Vaginismus is a condition characterized by involuntary contractions of the muscles around the opening of the vagina, which make penetration painful or even impossible. This condition is said to affect several women at some point in their lives and can have a significant impact on their sexual and emotional well-being. Let’s take a look at some exercises that can help treat vaginismus.
Causes and symptoms of vaginismus
Vaginismus can have various causes, including psychological, physical, or a combination of both. Psychological causes can include anxiety, fear of pain, past trauma or sexual abuse, or negative attitudes towards sex. Physical causes can include hormonal imbalances, infections, or pelvic floor muscle dysfunction.
The symptoms of vaginismus can range from mild discomfort during intercourse to severe pain, burning, or tearing sensations. Women with vaginismus may also experience anxiety, shame, guilt, and frustration about their sexual difficulties.
Also read: Vaginismus 101: What you need to know about this condition which makes sex painful
How to treat vaginismus with exercise?
1. Kegel exercises
Kegel exercises can help strengthen the pelvic floor muscles and improve blood flow to the vaginal area. A study published in the International Journal of Impotence Research found that pelvic floor muscle exercises, including Kegel exercises, improved sexual function in women with sexual dysfunction, including vaginismus.
To perform Kegel exercises, simply contract and relax the muscles that you use to stop urine flow. Start with a few repetitions of 10 seconds each, gradually increasing the duration and frequency of the contractions.
2. Pelvic floor drops
Pelvic floor drops involve relaxing and releasing the pelvic floor muscles, which can help to reduce tension and pain in the area. A study published in the Journal of Sexual Medicine found that pelvic floor drops were effective in reducing pain and improving sexual function in women with vaginismus.
To do pelvic floor drops, sit or lie down in a comfortable position.
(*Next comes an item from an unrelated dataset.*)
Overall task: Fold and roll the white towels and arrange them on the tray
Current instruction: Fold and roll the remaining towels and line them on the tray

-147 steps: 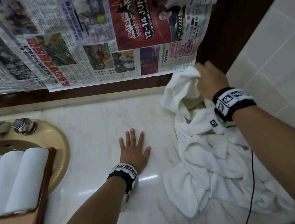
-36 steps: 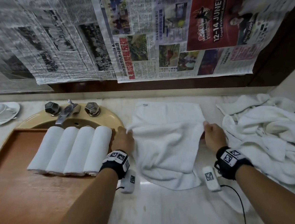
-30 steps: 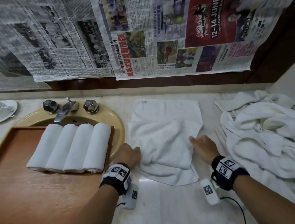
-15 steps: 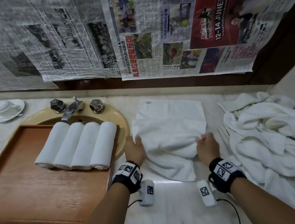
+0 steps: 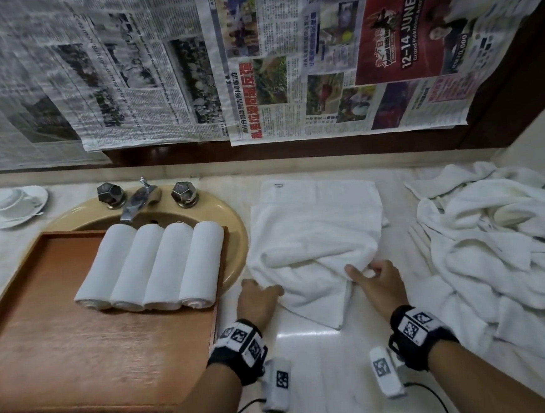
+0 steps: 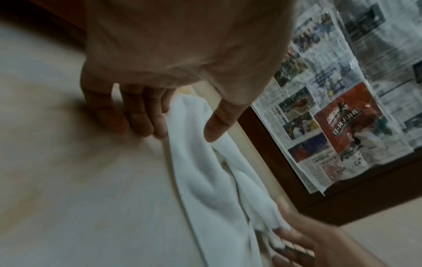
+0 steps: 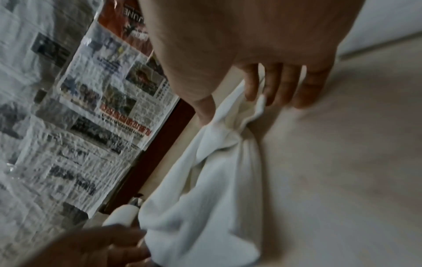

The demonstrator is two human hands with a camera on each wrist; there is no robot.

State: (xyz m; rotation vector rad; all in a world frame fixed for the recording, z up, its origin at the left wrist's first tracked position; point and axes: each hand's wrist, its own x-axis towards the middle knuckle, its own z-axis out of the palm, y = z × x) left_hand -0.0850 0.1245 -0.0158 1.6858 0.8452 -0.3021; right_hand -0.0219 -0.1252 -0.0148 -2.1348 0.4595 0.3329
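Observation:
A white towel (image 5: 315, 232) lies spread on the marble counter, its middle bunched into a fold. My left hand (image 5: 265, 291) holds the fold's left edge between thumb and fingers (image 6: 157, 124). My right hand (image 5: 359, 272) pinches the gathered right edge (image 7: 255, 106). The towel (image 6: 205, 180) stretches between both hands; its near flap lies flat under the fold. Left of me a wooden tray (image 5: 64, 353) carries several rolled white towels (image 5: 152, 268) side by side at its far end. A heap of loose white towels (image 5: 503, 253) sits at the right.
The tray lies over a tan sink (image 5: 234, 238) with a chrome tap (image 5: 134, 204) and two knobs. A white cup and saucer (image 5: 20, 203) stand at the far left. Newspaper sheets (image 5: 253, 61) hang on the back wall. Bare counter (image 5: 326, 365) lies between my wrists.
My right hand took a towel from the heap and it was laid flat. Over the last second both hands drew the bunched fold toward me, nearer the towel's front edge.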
Take a deep breath in and exhale slowly, allowing your pelvic floor muscles to relax. Imagine that your pelvic floor muscles are dropping down and away from your body. Hold the relaxation for a few seconds, then inhale and repeat the exercise.
3. Child’s pose
Child’s pose is a yoga posture that involves sitting back on the heels with the knees apart and the forehead resting on the floor. This posture can help to stretch and release tension in the pelvic area. A study published in the Journal of Sex & Marital Therapy found that yoga, including child’s pose, can reduce the symptoms of vaginismus.
4. Breathing exercises
Breathing exercises can help reduce anxiety and promote relaxation during sexual activity. Practice deep breathing exercises, inhaling slowly and deeply through your nose and exhaling slowly through your mouth. You can also try counting your breaths or visualizing a calming scene to help relax your mind and body.
5. Yoga
Yoga can help improve flexibility, circulation, and relaxation in the pelvic area. Practice yoga poses that focus on stretching and opening the hips and pelvic region, such as the butterfly pose, the pigeon pose, or the child’s pose. Make sure to listen to your body and avoid any poses that feel uncomfortable or painful.
Also read: Painful intercourse? Try these 6 yoga poses to strengthen your pelvic floor
Overall, these studies suggest that the exercises can be effective in treating vaginismus. It is important to note that the effectiveness of these exercises may vary from person to person, and it is recommended to consult with a healthcare professional before starting any new exercise regimen.